Ante todo eso, sin pensarlo demasiado, queda la opción de lo desconocido. Elegir a un entrenador sin títulos, poner nuestra vida en manos del primero que pasaba por ahí como una recién separada que viene del agotamiento que da la sensación de fracaso.

Cuando parece que no quedan soluciones es cuando aparentan ser lógicas las opciones desesperadas.

Entonces, desquiciados, elegimos a un tipo sin ninguna experiencia para alcalde de nuestro pueblo, encumbramos al rey del karaoke al top1 de la lista de éxitos o le dejamos el ordenador a nuestro cuñado para que nos solucione un problema con los servicios de windows que no cargan correctamente. Porque el cuñado, adoptando una pose de informático peliculero, jura ser capaz, con dos clicks, de arreglar todos y cada uno de nuestros problemas. Luego, después de dejárselo, resulta que ya no arranca, pero eso viene más tarde.

Sin embargo, cuando lo que nos duele es el perineo buscamos un médico con experiencia y no nos vale coger un trozo de papel de una farola para entrar en el tercero C, donde un tipo sacrifica una cabra buscando nuestra sanación. Cuando es algo nuestro valoramos las opciones y las consecuencias, las posibilidades de éxito y el curriculum.

La diferencia está en que ha dejado de importar aquello sobre lo que creemos que no tenemos ningún control o ninguna responsabilidad como la selección de fútbol, la lista de los más vendidos o el congreso de los diputados. O simplemente que no lo consideramos nuestro y no es nuestro culo en el que hay que meter la mano para hacer una exploración.
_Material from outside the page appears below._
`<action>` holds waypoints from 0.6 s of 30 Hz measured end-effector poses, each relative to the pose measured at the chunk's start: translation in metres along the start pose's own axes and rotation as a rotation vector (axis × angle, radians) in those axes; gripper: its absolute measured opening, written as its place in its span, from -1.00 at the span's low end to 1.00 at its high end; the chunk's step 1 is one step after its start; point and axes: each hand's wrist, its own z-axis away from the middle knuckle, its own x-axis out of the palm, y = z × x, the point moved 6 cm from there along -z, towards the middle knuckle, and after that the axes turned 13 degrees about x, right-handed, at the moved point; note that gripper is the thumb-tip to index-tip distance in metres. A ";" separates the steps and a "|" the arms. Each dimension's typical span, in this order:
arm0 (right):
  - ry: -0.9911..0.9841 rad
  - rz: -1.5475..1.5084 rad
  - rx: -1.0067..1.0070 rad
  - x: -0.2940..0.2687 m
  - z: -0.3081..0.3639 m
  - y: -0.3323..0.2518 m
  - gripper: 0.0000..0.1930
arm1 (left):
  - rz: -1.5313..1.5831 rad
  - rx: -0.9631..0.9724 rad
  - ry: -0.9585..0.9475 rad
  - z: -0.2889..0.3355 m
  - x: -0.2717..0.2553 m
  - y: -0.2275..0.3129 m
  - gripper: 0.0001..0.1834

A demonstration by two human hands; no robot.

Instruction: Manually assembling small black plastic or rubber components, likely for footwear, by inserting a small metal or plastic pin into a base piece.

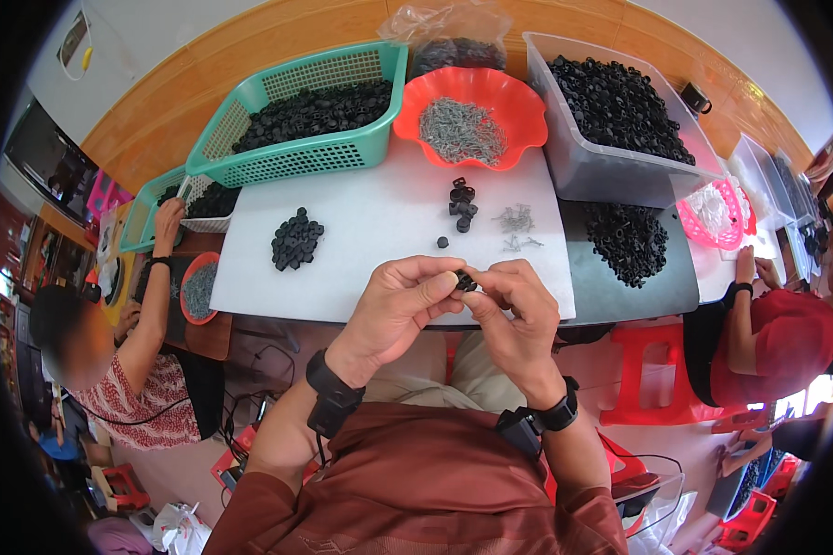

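Observation:
Over the near edge of the white work surface [361,217], my two hands meet at a small black plastic part [466,280]. The thumb and fingers of my left hand [407,301] pinch it from one side. From the other side my right hand [514,319] grips it with thumb and forefinger; its finer shape is mostly hidden. Just beyond my fingers lies a single black piece [442,242]. Farther back is a short row of black parts [463,203], with loose metal screws [516,219] to its right. A heap of black pieces [296,240] sits to the left.
Along the back stand a green basket [319,157] of black parts, a red scalloped bowl [518,153] of screws and a clear bin [602,180] of black parts. More black parts [627,242] lie right on a dark board. Co-workers sit at left [143,370] and right [773,338].

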 end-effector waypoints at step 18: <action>0.099 0.159 -0.219 -0.004 0.006 -0.007 -0.68 | -0.010 0.019 0.054 0.004 0.006 -0.004 -0.75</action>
De aquí en adelante, de una forma casi irremediable, nuestra sociedad va a encumbrar a recién llegados directamente al olimpo. Pondremos nuestro futuro cultural en manos de los ganadores de concursos, nuestra literatura al amparo de estrellonas mediáticas y nuestro cine se lo cederemos a publicistas que harán anuncios de hora y media.
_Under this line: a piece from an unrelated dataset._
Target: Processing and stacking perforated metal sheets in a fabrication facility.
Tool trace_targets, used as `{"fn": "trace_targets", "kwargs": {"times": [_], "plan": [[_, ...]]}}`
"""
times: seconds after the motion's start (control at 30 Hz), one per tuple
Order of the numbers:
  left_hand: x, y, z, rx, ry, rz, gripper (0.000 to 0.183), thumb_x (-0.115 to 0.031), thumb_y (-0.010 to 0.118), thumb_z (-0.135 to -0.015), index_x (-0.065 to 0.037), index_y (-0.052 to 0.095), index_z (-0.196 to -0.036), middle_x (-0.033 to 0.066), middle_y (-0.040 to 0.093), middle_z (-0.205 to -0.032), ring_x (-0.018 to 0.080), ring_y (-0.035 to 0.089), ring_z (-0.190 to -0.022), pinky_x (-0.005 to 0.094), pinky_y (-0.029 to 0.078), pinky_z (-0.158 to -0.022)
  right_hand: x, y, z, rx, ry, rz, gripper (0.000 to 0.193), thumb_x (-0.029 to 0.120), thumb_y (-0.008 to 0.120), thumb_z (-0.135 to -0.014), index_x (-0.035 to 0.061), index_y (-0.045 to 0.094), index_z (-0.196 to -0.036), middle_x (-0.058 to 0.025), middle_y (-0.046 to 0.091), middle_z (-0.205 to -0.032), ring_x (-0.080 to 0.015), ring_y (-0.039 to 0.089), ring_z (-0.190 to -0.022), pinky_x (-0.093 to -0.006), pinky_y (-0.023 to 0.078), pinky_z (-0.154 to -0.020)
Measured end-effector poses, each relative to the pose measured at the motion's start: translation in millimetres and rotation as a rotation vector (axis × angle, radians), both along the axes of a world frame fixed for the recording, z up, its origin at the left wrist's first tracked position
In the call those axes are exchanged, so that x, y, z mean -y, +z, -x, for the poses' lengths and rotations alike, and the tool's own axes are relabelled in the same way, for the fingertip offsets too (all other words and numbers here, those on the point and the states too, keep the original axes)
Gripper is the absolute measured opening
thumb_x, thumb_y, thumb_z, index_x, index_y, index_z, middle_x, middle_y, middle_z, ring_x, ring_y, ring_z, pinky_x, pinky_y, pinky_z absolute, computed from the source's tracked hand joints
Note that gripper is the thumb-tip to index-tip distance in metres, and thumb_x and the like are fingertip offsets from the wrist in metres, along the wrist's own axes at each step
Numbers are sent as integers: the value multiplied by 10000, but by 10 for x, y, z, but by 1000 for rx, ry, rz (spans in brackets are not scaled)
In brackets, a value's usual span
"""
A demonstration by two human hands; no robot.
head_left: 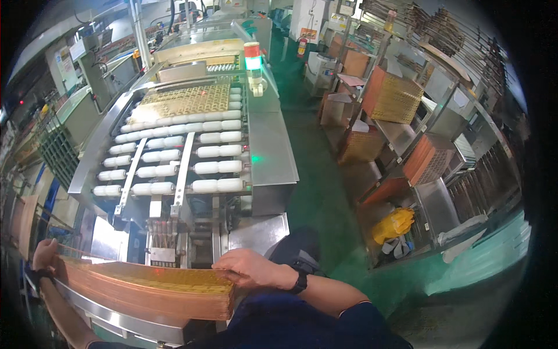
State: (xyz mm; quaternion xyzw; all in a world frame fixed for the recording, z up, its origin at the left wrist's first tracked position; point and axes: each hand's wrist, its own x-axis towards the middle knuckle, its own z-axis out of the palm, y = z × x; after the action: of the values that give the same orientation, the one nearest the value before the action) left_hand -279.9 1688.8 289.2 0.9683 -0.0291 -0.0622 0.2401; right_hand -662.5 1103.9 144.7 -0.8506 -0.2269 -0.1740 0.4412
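A thick stack of thin copper-coloured panels (152, 294) stands low in front of me, its edges facing my body. My left hand (45, 255) is at the stack's left end, with the fingers curled at its corner. At the other end, my right hand (251, 269) bends its fingers over the upper right corner and grips there. Under the stack runs a metal ledge (116, 317). Beyond it lies a conveyor of white rollers (218, 168), with a perforated golden panel (183, 102) lying flat on its far part.
A light tower (253, 61), glowing green, rises beside the conveyor's steel housing (273, 145). On the right, a rack holds copper panel stacks (427, 160) and yellow gloves (394, 225). Green floor (308, 174) runs between. A dark grid rack (58, 145) stands at left.
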Motion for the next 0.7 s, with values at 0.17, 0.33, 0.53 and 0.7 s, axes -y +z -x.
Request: {"fn": "trace_targets", "kwargs": {"times": [0.17, 0.33, 0.53, 0.7], "plan": [[67, 30, -28, -65, 29, 28, 401, -376, 595, -974, 16, 668, -1021, 68, 650, -771, 169, 614, -674, 316, 492, -600, 16, 71, 20, 1, -13, -22, 226, 114, 695, -865, 18, 675, -1069, -155, 694, -988, -349, 666, -912, -416, 536, -786], [93, 63, 104, -30, 69, 68, 448, -410, 612, -956, 14, 679, -1084, 87, 671, -820, 169, 628, -717, 310, 498, -610, -8, 154, 46, 8, -31, -27, 196, 116, 682, -870, 11, 688, -1034, -149, 695, -952, -336, 672, -880, -405, 537, -766], [180, 106, 192, -30, 129, 62, 444, -432, 606, -957, -10, 684, -1070, 71, 663, -827, 165, 610, -692, 322, 494, -587, -13, 130, 37, 10, -28, -15, 209, 128, 688, -869, 4, 688, -1037, -155, 695, -946, -334, 674, -873, -409, 537, -763], [132, 67, 137, 11, 71, 22, 397, -404, 587, -960, -16, 659, -918, 35, 620, -774, 157, 583, -680, 332, 478, -572, -11, 121, 39, 7, -13, 11, 213, 127, 668, -886, 5, 682, -1059, -154, 695, -971, -328, 670, -897, -411, 535, -790]]}}
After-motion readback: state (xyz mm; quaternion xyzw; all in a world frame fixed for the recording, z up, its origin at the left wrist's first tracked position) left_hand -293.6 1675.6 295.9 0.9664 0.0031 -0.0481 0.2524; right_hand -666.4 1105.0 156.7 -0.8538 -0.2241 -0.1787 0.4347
Dejaremos, como solución bastante desafortunada, nuestro futuro en manos de políticos nuevos que, con más verborrea que el cuñado, juren que van a traer la felicidad a nuestras vidas sin nada que lo demuestre más que una fe ciega en si mismos porque les pedimos ganar las olimpiadas sin haber entrenado en las competiciones de su barrio.

Y, como mi madre, lograremos simplificar el mundo aunque eso no significa que deje de existir. Tampoco significa que vaya a solucionarse excepto por casualidad.
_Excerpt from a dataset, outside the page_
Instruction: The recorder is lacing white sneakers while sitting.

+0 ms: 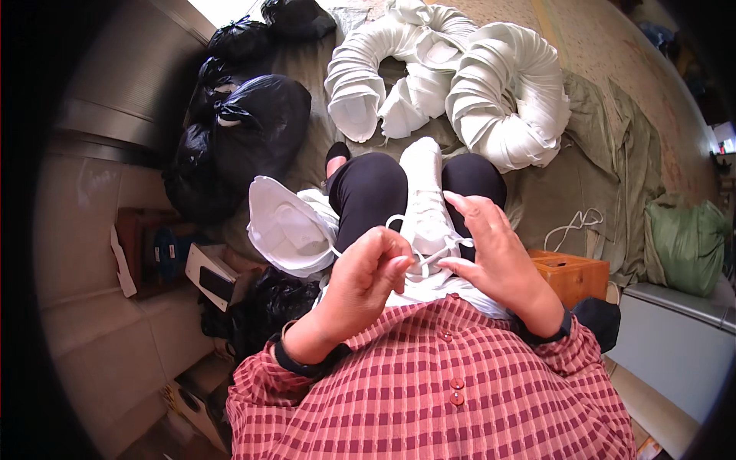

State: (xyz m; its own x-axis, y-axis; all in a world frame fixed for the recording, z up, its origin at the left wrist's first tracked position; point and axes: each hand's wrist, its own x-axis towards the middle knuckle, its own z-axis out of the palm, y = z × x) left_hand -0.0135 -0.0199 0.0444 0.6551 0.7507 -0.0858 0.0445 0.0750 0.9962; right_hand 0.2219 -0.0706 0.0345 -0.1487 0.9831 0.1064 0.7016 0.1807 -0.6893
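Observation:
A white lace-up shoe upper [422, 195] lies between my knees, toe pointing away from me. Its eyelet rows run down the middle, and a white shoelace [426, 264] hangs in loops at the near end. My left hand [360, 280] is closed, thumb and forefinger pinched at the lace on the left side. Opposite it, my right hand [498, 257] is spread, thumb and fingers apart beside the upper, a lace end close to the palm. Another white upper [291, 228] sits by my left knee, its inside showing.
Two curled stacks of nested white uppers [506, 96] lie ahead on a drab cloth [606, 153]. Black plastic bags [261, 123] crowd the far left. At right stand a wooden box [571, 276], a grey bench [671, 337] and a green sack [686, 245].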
Y la casualidad, sin entrenamiento o formación, se llama magia. La magia no existe.

Los americanos, que saben mucho de algunas cosas y nada de geografía, dicen que hay que arruinarse un par de veces para poder llegar a un éxito aceptable. Dicen que sin esfuerzo no se llega a nada. Pero nada dicen de esa intención tan española de llegar y besar el santo, de ganarlo todo porque sí, de no equivocarse jamás o de creer que con buenas intenciones va a venir otro y lo va a arreglar todo en menos que canta un gallo.

Pd: No creo que sea la forma de salir del bucle pero, oye, mi madre dice que "ni uno se libra".